EXERCISE INSTRUCTIONS: Return every line from the records below that has the word "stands".

===== DATA SECTION

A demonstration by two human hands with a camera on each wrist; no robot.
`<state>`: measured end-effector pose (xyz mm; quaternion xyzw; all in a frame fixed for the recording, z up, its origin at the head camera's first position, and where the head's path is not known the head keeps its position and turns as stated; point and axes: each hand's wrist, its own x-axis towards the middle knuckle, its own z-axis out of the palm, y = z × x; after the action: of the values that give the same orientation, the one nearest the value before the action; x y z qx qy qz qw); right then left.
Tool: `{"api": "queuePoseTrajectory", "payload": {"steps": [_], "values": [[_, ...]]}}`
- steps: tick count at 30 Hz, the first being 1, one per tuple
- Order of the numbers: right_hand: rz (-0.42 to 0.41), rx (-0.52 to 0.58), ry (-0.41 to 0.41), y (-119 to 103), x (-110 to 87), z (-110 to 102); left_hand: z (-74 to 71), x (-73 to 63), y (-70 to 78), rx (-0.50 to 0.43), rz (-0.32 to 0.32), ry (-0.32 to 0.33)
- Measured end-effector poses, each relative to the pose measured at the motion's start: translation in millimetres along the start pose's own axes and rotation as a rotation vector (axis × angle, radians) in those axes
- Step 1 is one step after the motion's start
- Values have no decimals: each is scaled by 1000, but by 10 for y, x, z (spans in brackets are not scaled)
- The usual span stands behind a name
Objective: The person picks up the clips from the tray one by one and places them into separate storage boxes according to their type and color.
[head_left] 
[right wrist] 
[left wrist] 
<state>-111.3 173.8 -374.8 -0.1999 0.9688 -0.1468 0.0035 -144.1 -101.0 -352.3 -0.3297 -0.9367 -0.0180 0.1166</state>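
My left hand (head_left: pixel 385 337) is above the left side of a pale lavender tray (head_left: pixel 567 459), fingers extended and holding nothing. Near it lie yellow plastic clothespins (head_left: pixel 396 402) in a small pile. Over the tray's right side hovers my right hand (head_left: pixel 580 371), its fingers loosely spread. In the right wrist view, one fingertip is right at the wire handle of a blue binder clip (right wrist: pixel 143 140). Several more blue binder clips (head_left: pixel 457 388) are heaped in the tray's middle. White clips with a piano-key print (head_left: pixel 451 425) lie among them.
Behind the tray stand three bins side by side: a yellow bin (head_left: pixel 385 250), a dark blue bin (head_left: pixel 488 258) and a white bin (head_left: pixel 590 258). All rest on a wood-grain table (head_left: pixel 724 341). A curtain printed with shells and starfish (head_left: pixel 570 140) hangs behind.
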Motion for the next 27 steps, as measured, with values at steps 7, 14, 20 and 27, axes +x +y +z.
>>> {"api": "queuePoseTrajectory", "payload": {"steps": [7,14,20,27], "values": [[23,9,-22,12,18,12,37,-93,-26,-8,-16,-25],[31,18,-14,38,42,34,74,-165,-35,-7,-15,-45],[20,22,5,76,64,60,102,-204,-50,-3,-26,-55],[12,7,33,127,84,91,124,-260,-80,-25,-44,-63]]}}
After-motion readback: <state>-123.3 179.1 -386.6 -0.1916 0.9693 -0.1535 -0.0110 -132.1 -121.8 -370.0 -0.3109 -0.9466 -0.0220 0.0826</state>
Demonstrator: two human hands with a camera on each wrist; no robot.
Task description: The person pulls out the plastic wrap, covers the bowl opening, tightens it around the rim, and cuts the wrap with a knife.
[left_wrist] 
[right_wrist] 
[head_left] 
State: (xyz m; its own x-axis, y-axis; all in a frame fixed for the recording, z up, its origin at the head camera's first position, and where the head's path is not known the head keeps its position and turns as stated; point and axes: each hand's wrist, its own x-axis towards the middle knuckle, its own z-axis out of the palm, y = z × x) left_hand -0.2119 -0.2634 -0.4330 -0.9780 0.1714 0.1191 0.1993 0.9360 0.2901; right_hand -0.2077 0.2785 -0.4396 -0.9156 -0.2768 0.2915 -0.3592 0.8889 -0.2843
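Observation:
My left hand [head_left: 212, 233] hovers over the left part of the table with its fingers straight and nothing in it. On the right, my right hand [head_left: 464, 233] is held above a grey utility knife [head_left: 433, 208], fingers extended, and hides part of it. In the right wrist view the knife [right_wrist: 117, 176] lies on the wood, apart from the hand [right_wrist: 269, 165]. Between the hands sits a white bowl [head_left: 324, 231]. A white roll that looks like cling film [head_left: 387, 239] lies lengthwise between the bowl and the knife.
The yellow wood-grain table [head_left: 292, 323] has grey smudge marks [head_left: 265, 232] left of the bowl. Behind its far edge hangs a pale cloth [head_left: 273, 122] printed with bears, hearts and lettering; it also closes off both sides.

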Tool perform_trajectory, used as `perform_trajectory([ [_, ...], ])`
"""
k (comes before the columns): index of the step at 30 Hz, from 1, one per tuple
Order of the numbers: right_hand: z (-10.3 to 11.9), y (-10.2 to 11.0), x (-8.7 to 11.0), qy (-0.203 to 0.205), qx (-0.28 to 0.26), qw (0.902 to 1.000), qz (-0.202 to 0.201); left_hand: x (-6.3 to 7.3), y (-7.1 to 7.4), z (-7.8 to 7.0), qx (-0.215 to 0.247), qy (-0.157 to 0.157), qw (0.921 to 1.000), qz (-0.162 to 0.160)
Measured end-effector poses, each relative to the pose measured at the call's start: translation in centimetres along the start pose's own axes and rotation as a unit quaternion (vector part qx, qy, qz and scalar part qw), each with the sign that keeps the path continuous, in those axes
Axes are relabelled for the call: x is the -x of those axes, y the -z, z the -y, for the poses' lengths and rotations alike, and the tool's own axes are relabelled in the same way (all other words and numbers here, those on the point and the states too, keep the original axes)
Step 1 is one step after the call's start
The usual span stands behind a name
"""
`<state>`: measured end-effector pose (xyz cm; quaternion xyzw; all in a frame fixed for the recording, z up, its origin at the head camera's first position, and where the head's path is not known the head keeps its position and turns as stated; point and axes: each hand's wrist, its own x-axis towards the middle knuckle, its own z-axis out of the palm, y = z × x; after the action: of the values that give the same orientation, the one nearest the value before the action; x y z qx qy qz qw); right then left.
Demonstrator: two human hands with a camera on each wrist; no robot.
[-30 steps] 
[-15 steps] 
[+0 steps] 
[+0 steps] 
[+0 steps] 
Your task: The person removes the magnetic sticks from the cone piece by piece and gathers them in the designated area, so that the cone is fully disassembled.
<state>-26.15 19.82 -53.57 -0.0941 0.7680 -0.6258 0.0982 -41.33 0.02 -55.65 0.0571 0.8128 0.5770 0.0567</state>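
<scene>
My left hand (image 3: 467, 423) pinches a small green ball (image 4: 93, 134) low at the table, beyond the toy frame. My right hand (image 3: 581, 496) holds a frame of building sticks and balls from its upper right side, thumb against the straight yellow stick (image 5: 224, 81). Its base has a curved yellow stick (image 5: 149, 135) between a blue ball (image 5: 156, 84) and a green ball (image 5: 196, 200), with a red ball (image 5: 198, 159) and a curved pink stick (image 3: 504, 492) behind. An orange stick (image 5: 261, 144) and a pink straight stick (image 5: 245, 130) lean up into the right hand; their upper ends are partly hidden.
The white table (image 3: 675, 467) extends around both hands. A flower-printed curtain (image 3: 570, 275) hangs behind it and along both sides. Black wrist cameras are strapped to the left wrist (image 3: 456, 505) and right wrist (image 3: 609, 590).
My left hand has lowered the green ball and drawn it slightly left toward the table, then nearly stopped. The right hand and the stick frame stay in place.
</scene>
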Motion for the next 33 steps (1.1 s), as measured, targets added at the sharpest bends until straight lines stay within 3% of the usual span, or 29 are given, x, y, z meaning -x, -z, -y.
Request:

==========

WORKED SOLUTION:
- The usual span stands behind a name
The usual span stands behind a name

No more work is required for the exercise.